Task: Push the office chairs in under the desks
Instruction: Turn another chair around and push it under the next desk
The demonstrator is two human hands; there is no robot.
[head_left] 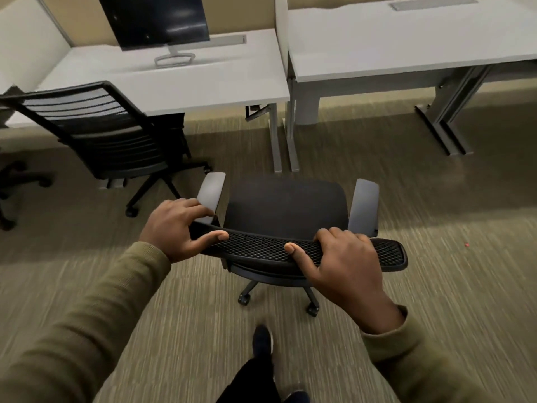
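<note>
A black mesh-backed office chair (286, 212) with grey armrests stands on the carpet right in front of me, its seat facing the desks. My left hand (177, 228) grips the left end of its backrest top. My right hand (343, 263) grips the backrest top right of the middle. A white desk (406, 50) stands ahead to the right, apart from the chair. A second black chair (107, 135) with a slatted back sits at the left white desk (209, 82), its seat partly under the desktop.
A dark monitor (157, 18) stands on the left desk. Grey desk legs (279, 141) rise between the two desks, and more legs (444, 123) stand at the right. Another chair base (17, 181) shows at the far left. My foot (261, 341) is behind the chair.
</note>
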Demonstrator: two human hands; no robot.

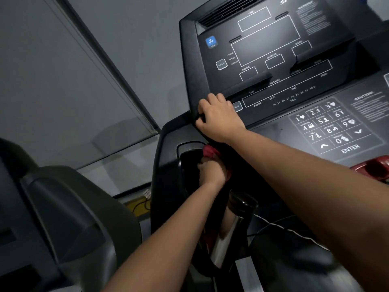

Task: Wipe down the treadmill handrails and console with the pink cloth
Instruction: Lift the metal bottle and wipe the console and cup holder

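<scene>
The treadmill console (271, 49) fills the upper right, black with white-outlined displays and a number keypad (328, 125). My right hand (219, 116) grips the console's lower left edge, fingers curled over the rim. Below it my left hand (211, 171) holds the bunched pink cloth (210, 151) inside the dark cup-holder recess (189, 157) at the console's left side. Most of the cloth is hidden by my hand. A chrome-and-black handrail grip (237, 218) runs down beneath my left wrist.
A red safety key or stop knob (372, 167) sits at the right edge. Another dark machine (63, 218) stands at lower left. A grey wall and glass panel (73, 91) lie behind. Yellow item and cables (139, 205) lie on the floor.
</scene>
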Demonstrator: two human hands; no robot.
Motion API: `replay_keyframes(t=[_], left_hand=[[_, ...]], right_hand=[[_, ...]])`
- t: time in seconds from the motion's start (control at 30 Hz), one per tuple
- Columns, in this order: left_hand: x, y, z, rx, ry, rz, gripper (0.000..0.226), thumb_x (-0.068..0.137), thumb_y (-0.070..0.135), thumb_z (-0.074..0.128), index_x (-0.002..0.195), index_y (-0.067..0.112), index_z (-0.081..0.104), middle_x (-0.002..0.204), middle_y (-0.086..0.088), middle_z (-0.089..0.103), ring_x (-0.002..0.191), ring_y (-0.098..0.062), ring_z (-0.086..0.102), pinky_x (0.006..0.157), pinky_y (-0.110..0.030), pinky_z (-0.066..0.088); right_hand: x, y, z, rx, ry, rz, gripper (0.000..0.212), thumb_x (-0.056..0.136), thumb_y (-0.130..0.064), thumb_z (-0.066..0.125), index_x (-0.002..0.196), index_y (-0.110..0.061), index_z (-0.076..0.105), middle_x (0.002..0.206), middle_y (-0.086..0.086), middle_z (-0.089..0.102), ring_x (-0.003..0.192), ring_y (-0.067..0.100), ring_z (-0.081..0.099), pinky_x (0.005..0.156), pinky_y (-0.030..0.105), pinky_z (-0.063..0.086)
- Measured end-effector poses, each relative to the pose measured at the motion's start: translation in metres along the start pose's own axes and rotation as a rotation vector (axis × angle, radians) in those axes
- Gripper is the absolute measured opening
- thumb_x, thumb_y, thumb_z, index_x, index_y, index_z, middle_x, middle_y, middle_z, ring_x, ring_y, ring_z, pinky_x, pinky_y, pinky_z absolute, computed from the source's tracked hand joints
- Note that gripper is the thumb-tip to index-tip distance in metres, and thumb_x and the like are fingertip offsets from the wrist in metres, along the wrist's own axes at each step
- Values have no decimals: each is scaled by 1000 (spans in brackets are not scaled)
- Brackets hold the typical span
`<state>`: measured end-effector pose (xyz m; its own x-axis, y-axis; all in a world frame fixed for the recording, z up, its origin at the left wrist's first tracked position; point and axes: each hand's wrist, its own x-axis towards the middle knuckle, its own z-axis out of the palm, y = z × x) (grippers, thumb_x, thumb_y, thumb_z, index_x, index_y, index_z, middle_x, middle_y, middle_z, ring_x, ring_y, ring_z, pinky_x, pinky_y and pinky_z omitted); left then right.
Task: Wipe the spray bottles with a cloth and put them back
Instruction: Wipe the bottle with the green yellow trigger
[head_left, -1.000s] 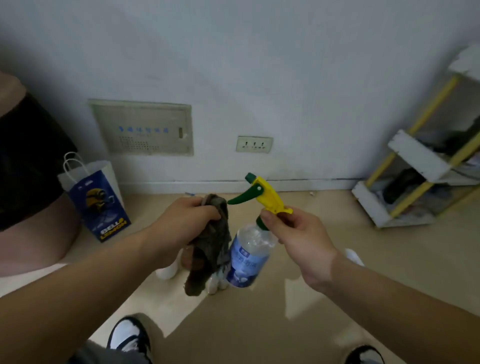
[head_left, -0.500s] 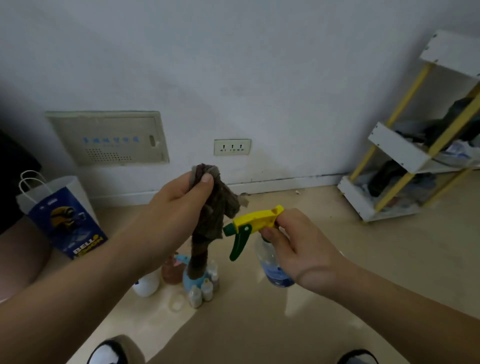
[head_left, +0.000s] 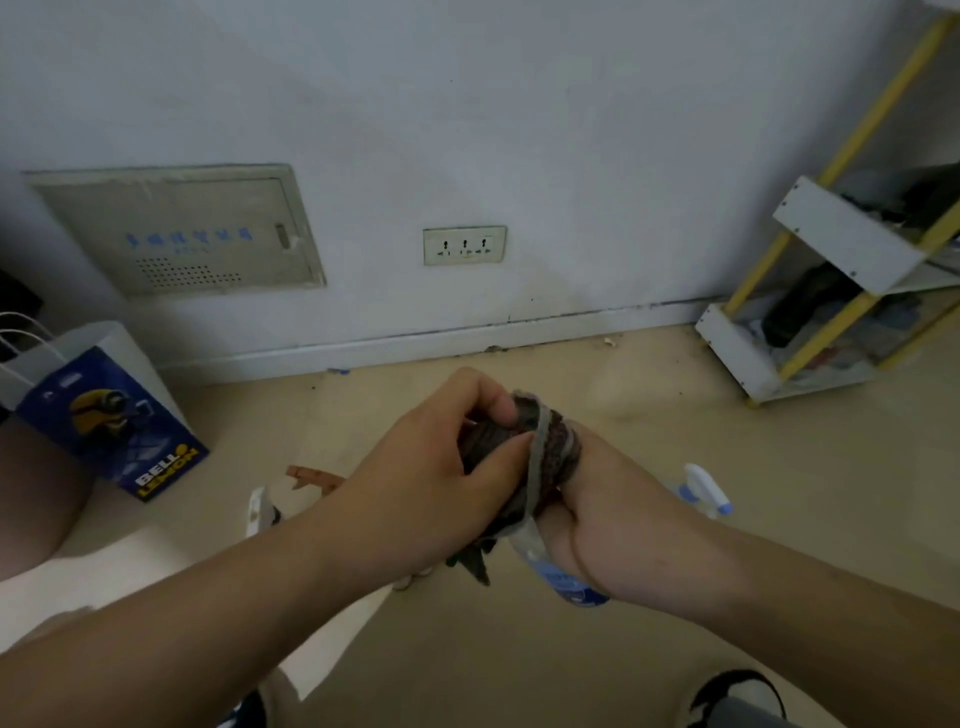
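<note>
Beige floor (head_left: 779, 441) against a white wall (head_left: 571, 130). Above it, the spray bottle (head_left: 566, 587) shows only its labelled body below the right hand (head_left: 608, 499), which grips its neck. The left hand (head_left: 431, 467) clamps the dark cloth (head_left: 545, 447) over the bottle's top. Advice: rub round trigger and nozzle, neck grip firm. Top hidden under cloth; second sprayer (head_left: 706, 491) behind the right wrist partly cut off.

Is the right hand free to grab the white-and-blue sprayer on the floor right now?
Probably not: the right hand grips the bottle, with the left hand gripping the cloth over it. Otherwise the white-and-blue sprayer sits unobstructed beside that forearm.
</note>
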<state>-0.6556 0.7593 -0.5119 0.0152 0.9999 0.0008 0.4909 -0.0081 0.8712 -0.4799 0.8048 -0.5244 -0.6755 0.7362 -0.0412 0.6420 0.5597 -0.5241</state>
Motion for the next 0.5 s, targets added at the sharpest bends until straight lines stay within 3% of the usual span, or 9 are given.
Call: replay_keyframes(t=[0.07,0.13,0.2,0.23,0.27,0.33,0.43,0.5], left_hand=[[-1,1,0,100,-94,-37,27,99,54,47,122,40,51,93,12,70,75,1,67,62,-16,52],[-5,2,-1,268,-186,-22,43,96,64,31,123,39,53,86,10,70,73,-2,67,61,-17,50],[-5,2,0,378,-123,30,48,97,62,23,114,33,57,76,7,66,66,-9,62,62,-24,49],[-4,4,0,372,-70,40,46,100,58,24,105,29,59,73,4,64,64,-11,60,63,-28,49],[-3,5,1,325,-26,14,45,104,53,26,97,25,61,71,2,64,64,-13,59,63,-28,48],[1,7,-1,193,0,-154,46,108,40,32,88,15,64,73,-3,66,65,-14,60,64,-26,49],[4,8,-9,-136,-69,-545,39,108,23,44,88,2,69,78,-11,74,72,-21,72,69,-31,59],[2,11,-11,-184,-81,-585,35,108,20,44,91,2,69,81,-12,75,79,-23,75,74,-34,61]], right_hand=[[3,2,-6,58,20,-66,14,91,-14,49,94,-25,56,91,-2,55,83,14,56,75,38,52],[5,6,-5,29,26,-108,34,90,-12,52,80,-42,41,83,-18,42,77,1,46,66,23,40],[5,7,-2,38,39,-108,37,91,-10,54,80,-43,43,84,-19,44,79,0,46,66,22,39],[4,3,-3,48,38,-103,25,92,-15,51,86,-40,52,89,-14,51,85,5,50,71,28,45],[4,3,-2,24,42,-109,18,92,-23,45,94,-31,61,96,-7,58,92,12,53,77,36,50],[5,-2,-2,-36,53,-136,33,92,-34,36,99,-22,67,98,-4,63,95,21,52,77,47,52],[1,-8,-1,-95,45,-182,33,93,-37,40,91,-20,68,86,-6,60,85,22,51,64,48,52],[1,-9,-3,-149,62,-205,30,92,-35,43,89,-18,69,84,-6,59,85,22,53,64,45,53]])
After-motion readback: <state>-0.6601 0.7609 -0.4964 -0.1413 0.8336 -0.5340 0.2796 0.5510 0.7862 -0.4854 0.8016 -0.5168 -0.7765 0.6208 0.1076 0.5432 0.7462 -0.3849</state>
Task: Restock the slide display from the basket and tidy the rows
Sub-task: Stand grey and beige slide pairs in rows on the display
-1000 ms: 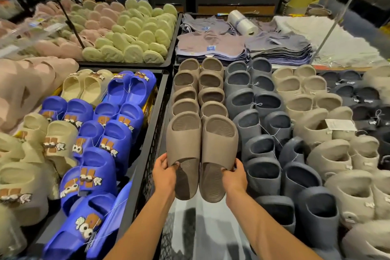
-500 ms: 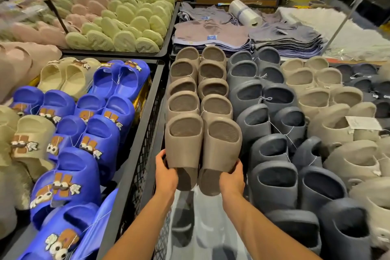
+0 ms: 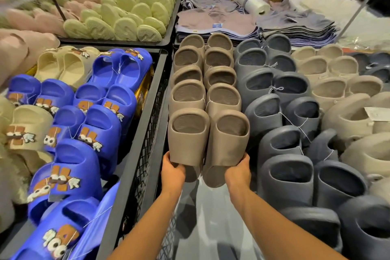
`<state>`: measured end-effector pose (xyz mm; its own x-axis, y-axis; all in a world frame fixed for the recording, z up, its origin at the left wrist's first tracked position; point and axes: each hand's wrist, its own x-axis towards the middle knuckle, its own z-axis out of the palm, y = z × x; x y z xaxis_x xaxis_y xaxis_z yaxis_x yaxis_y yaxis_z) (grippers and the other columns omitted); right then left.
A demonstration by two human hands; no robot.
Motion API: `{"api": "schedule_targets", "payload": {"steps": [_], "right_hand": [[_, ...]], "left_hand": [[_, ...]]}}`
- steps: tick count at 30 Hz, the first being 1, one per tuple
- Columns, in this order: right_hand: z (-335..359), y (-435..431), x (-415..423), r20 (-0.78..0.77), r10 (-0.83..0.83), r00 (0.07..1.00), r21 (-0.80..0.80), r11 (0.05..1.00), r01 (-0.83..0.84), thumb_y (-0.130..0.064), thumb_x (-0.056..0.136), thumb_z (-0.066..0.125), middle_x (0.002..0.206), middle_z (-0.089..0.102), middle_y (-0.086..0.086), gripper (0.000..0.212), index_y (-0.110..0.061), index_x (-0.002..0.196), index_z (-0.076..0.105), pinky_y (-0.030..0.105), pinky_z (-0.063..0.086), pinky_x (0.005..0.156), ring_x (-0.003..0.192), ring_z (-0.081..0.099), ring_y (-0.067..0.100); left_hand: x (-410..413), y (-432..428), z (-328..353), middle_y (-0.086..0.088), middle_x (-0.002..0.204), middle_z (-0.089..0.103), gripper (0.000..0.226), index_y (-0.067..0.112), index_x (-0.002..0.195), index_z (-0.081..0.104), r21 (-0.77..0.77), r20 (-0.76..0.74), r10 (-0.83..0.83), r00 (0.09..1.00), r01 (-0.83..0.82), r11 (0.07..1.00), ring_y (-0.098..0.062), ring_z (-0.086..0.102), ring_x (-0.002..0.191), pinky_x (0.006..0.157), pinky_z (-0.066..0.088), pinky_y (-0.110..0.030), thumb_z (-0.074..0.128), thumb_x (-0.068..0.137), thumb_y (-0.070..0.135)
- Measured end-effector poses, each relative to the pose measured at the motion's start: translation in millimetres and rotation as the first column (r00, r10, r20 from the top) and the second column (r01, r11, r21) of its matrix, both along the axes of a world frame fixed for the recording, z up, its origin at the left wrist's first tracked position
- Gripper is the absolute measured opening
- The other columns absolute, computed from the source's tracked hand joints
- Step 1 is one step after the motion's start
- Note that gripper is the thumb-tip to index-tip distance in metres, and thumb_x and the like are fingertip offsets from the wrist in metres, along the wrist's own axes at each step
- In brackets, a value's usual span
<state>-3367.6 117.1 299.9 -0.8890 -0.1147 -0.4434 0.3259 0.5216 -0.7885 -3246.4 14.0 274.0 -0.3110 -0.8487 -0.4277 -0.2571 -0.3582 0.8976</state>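
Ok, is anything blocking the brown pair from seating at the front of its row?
Nothing visible. The brown pair, held at the heels by the left hand and right hand, sits against the brown row behind it. The grey slides stand alongside, not in its path.

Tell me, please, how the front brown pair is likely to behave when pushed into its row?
Probably light: the left hand and right hand hold the front brown pair by its heels alone. Likely stiffish foam, since the thick straps hold their arch. Propped against the brown row behind, it may tip back if released.
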Motion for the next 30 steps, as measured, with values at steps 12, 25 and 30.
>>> {"api": "schedule_targets", "payload": {"steps": [12,25,30], "right_hand": [[-3,13,13,-0.009,0.047,0.999,-0.060,0.997,-0.048,-0.006,0.086,0.060,0.119,0.059,0.011,0.053,-0.015,0.135,0.041,0.037,0.049,0.086,0.095,0.057,0.020],[-6,8,13,0.238,-0.014,0.971,0.036,0.999,0.005,-0.031,0.089,0.065,0.148,0.037,0.013,0.085,-0.021,0.153,0.009,0.052,0.038,0.110,0.130,0.042,0.038],[-10,7,21,0.276,-0.051,0.960,0.075,0.997,0.031,-0.034,0.085,0.067,0.144,0.043,0.014,0.079,-0.016,0.149,0.024,0.050,0.038,0.109,0.127,0.046,0.038]], "left_hand": [[-1,2,-4,0.002,0.105,0.065,0.057,0.016,0.123,0.047,0.027,-0.054,0.003,0.999,-0.001,1.000,-0.019,0.063,0.102,0.092,0.049,-0.036,0.080,0.078,0.008],[1,10,-10,-0.001,0.107,0.063,0.058,0.013,0.123,0.048,0.016,0.043,-0.018,0.999,0.018,1.000,-0.021,0.062,0.098,0.084,0.048,-0.031,0.081,0.076,0.011],[3,15,-8,-0.007,0.101,0.062,0.044,0.013,0.112,0.046,0.066,0.103,-0.023,0.994,0.016,0.998,-0.024,0.060,0.094,0.084,0.045,-0.029,0.077,0.080,0.006]]}}
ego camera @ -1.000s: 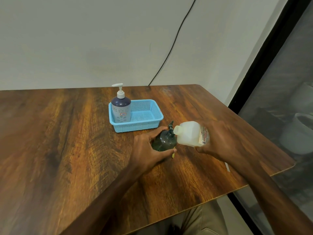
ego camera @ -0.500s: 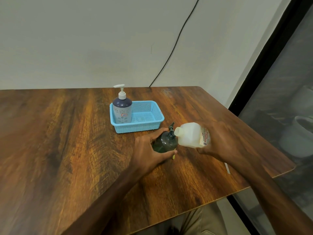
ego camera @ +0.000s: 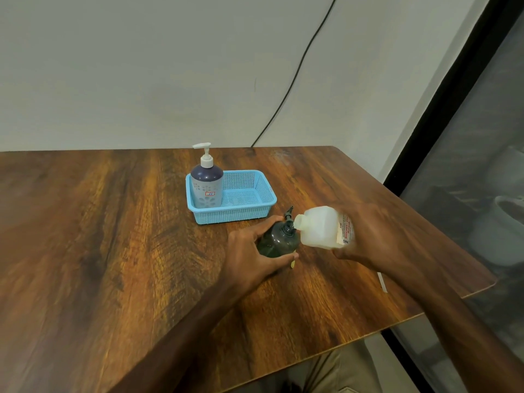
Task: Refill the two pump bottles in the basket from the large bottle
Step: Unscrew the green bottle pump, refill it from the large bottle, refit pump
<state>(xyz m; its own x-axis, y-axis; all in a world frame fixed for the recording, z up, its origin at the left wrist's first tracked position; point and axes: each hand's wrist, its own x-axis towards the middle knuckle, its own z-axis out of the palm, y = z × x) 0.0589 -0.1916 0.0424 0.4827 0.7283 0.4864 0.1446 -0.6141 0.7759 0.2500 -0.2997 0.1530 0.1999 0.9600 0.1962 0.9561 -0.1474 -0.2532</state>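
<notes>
A dark translucent pump bottle (ego camera: pixel 279 240) stands on the table in front of the basket, and my left hand (ego camera: pixel 249 253) is wrapped around its left side. My right hand (ego camera: pixel 365 236) holds the large whitish bottle (ego camera: pixel 321 228) tipped on its side, with the open neck right against the dark bottle's top. A black pump part sticks up behind that neck. The light blue basket (ego camera: pixel 246 211) holds a second pump bottle (ego camera: pixel 206 185), navy and grey with a white pump, in its left end.
The wooden table (ego camera: pixel 113 251) ends close on the right, beside a dark glass panel. A white strip (ego camera: pixel 382 282) lies near the right edge. A black cable (ego camera: pixel 295 80) runs down the wall behind. My knee shows below the front edge.
Both hands and both bottles have kept nearly the same pose. Only the camera has shifted slightly.
</notes>
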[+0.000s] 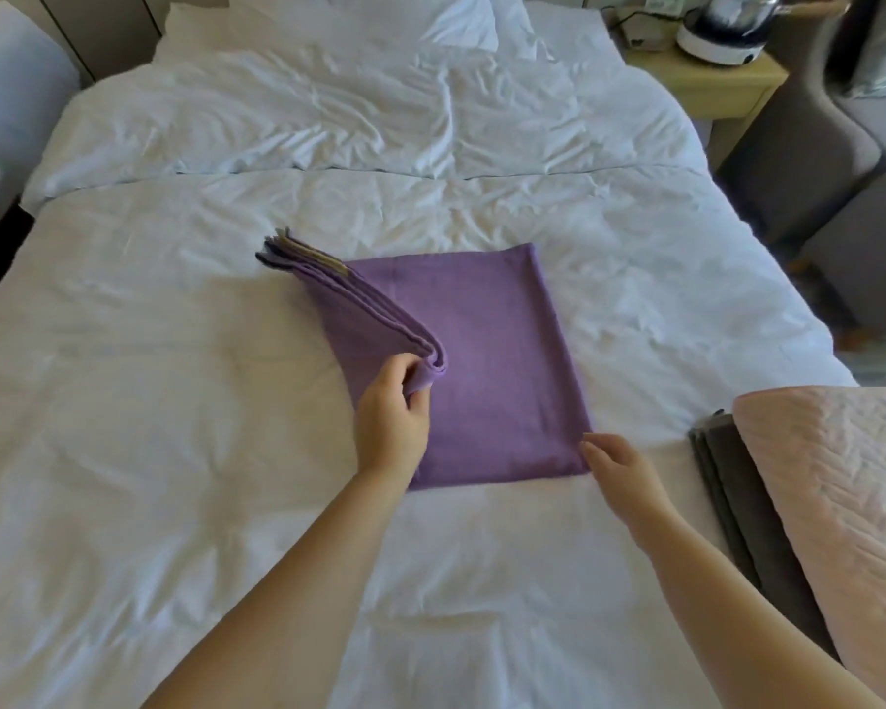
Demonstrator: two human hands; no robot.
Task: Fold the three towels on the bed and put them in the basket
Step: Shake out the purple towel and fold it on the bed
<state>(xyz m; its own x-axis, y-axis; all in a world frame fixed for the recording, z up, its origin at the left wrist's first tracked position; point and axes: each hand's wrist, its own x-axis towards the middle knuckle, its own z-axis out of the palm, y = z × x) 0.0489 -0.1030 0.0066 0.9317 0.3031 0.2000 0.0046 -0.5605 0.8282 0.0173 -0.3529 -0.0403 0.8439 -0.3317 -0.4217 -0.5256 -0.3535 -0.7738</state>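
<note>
We find the purple towel in the middle of the bed, partly folded. The left hand pinches its layered left edge, raised off the sheet. The right hand, fingers straight and loosely spread, touches the corner at 5 o'clock. At 4 o'clock lie a grey towel and a pink towel; we see no basket. We judge the lifted layers may slide apart or land askew, since 1 pinch carries the whole edge and its end at 10 o'clock fans open.
</note>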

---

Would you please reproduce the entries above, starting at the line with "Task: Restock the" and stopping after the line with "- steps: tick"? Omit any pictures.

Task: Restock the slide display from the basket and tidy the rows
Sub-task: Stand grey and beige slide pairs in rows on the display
-1000 ms: 
-500 ms: 
+0 ms: 
`<state>`: measured end-effector pose (xyz mm; its own x-axis, y-axis; all in a world frame fixed for the recording, z up, its origin at the left wrist's first tracked position; point and axes: each hand's wrist, its own x-axis towards the middle knuckle, its own z-axis out of the palm, y = z × x; x y z xaxis_x xaxis_y xaxis_z yaxis_x yaxis_y yaxis_z) (grippers and the other columns omitted); right then left.
A demonstration by two human hands; no robot.
Motion API: `{"api": "schedule_targets", "payload": {"steps": [_], "right_hand": [[_, ...]], "left_hand": [[_, ...]]}}`
- steps: tick count at 30 Hz, the first being 1, one per tuple

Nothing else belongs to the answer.